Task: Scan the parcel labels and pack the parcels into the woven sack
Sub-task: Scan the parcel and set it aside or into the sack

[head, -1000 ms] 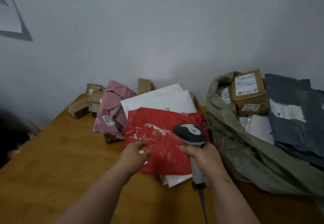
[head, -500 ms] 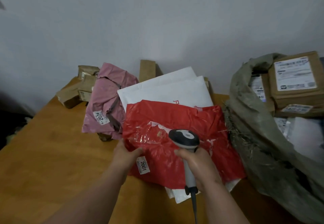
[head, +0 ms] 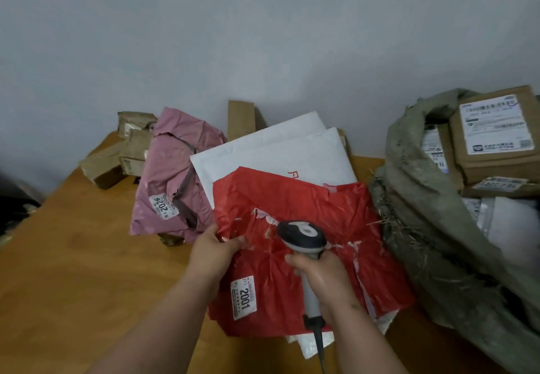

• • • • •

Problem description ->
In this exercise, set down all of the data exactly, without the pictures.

Output below ->
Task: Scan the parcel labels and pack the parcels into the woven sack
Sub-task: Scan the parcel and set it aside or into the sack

[head, -1000 ms] 
[head, -500 ms] 
[head, +0 ms] 

There's nothing left to add to the answer.